__Activity__. Reproduce the whole listing below without its pictures, exactly as written.
::: Data excerpt
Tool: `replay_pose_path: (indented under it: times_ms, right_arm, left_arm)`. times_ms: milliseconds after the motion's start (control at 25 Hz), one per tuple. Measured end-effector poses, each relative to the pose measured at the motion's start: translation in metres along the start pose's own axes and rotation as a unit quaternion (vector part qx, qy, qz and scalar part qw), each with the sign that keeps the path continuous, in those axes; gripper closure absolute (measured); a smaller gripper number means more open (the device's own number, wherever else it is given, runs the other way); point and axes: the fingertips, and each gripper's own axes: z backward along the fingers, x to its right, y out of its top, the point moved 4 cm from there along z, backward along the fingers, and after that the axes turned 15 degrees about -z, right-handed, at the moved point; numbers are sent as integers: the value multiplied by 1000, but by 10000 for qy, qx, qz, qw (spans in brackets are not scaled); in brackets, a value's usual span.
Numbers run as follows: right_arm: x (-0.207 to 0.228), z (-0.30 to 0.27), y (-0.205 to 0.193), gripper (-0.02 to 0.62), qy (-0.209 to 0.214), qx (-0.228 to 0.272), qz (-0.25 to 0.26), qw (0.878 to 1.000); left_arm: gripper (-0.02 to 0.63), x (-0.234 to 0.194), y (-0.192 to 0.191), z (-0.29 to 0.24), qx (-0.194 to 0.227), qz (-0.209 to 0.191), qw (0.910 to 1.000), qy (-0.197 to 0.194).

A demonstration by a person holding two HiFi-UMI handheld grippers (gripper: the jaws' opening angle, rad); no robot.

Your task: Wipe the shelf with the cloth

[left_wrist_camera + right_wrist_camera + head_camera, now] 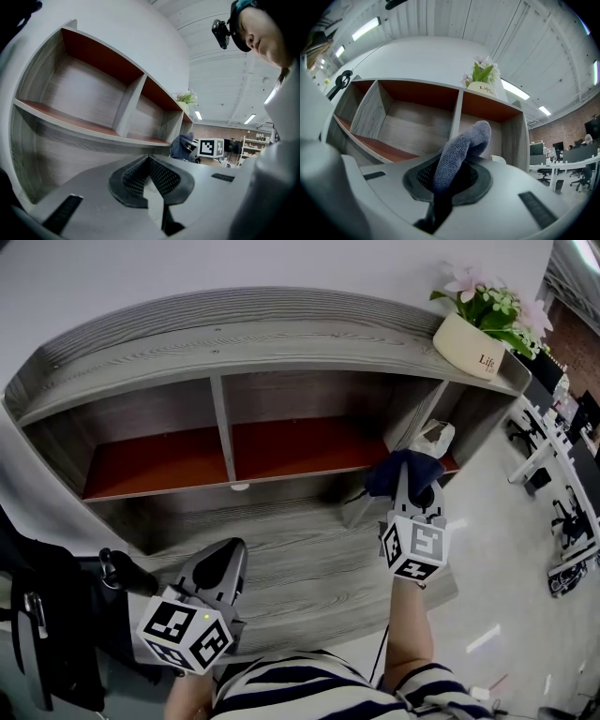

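Nearest the lens, the left claw (223, 557) hangs low in front of the unit with its ribbed dark pads pressed together on nothing, as its own view confirms (149, 161). Further forward, the right claw (413, 491) is pinching the cloth (392, 472), a dark blue bunch held at the front of the right-hand compartment, near the right end of the red-brown board; whether the fabric touches the board cannot be determined. Seen from the right gripper view, the cloth (461, 149) is a looped, towel-like weave, grey-blue, standing up out of the pads in a rounded fold that droops at the tip. Assessment: light, soft and limp, with no stiffness of its own; it should conform to a flat surface but may drag out of the pads under friction, so a deep hold across the bunched fold, as now taken, looks appropriate, leaving the free lobe as the wiping face. The shelf (309, 448) is a rigid box unit in grey wood-grain board with matt red-brown surfaces inside, split by an upright divider (222, 427) into two open bays, edges square and corners tight. Smooth laminate of this kind should release dust readily. On the top panel, far right, stands a cream flower pot (469, 345) holding pink blooms, well apart from the working area.
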Motion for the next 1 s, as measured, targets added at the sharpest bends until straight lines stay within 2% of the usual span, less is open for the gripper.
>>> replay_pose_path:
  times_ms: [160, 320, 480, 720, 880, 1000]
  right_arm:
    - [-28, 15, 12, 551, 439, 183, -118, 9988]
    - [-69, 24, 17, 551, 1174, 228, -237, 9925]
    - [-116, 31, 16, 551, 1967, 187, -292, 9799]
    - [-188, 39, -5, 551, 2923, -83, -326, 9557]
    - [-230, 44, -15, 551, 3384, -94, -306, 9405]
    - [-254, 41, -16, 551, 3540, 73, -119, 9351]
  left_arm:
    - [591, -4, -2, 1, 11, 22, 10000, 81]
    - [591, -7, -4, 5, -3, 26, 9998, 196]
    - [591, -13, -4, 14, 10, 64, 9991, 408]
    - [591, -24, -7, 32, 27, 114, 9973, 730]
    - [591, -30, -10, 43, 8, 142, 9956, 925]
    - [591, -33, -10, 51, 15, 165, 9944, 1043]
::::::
__Output for this exercise__.
Tool: `replay_pose_path: (indented under it: times_ms, right_arm, left_arm)`. times_ms: milliseconds after the motion's start (control at 25 Hz), one per tuple. Measured end-effector poses, each relative to the pose measured at the motion's start: translation in metres along the start pose's own axes and rotation as a unit quaternion (vector part qx, qy, qz and scalar part qw), each with the sign that keeps the path continuous, in those axes; gripper closure absolute (measured); a smaller gripper number means more open (the device's own number, wherever else it is given, runs the other way); point and axes: the fingertips, and each gripper's own axes: z backward along the fingers, x to its right, y out of its top, the point moved 4 cm from there along z, backward along the fingers, and after that the axes turned 15 degrees about -z, right-handed, at the moved point; numbers are sent as integers: the value multiplied by 1000, but by 10000 for qy, qx, qz, qw (spans in brackets are not scaled); in brackets, a value's usual span.
Numbers run as follows: right_arm: x (-0.207 to 0.228), z (-0.30 to 0.27), y (-0.205 to 0.193), gripper (-0.02 to 0.62), qy (-0.209 to 0.214), qx (-0.228 to 0.272), qz (-0.25 to 0.26), qw (0.878 to 1.000); left_arm: gripper (-0.02 to 0.63), x (-0.234 to 0.194), y (-0.192 to 0.191), z (-0.29 to 0.24), qx (-0.194 to 0.227), qz (-0.209 to 0.191), qw (0.910 to 1.000), qy (-0.197 to 0.194).

A demonstration by a person holding two HiFi-UMI handheld grippers (gripper: the jaws' opening angle, rad); no robot.

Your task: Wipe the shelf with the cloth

[left_wrist_camera + right_wrist_camera + head_camera, now] 

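Nearest the lens, the left claw (223, 557) hangs low in front of the unit with its ribbed dark pads pressed together on nothing, as its own view confirms (149, 161). Further forward, the right claw (413, 491) is pinching the cloth (392, 472), a dark blue bunch held at the front of the right-hand compartment, near the right end of the red-brown board; whether the fabric touches the board cannot be determined. Seen from the right gripper view, the cloth (461, 149) is a looped, towel-like weave, grey-blue, standing up out of the pads in a rounded fold that droops at the tip. Assessment: light, soft and limp, with no stiffness of its own; it should conform to a flat surface but may drag out of the pads under friction, so a deep hold across the bunched fold, as now taken, looks appropriate, leaving the free lobe as the wiping face. The shelf (309, 448) is a rigid box unit in grey wood-grain board with matt red-brown surfaces inside, split by an upright divider (222, 427) into two open bays, edges square and corners tight. Smooth laminate of this kind should release dust readily. On the top panel, far right, stands a cream flower pot (469, 345) holding pink blooms, well apart from the working area.
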Motion for the next 1 s, as measured, targets added at the sharpest bends until straight lines stay within 2% of the usual span, less is open for the gripper.
>>> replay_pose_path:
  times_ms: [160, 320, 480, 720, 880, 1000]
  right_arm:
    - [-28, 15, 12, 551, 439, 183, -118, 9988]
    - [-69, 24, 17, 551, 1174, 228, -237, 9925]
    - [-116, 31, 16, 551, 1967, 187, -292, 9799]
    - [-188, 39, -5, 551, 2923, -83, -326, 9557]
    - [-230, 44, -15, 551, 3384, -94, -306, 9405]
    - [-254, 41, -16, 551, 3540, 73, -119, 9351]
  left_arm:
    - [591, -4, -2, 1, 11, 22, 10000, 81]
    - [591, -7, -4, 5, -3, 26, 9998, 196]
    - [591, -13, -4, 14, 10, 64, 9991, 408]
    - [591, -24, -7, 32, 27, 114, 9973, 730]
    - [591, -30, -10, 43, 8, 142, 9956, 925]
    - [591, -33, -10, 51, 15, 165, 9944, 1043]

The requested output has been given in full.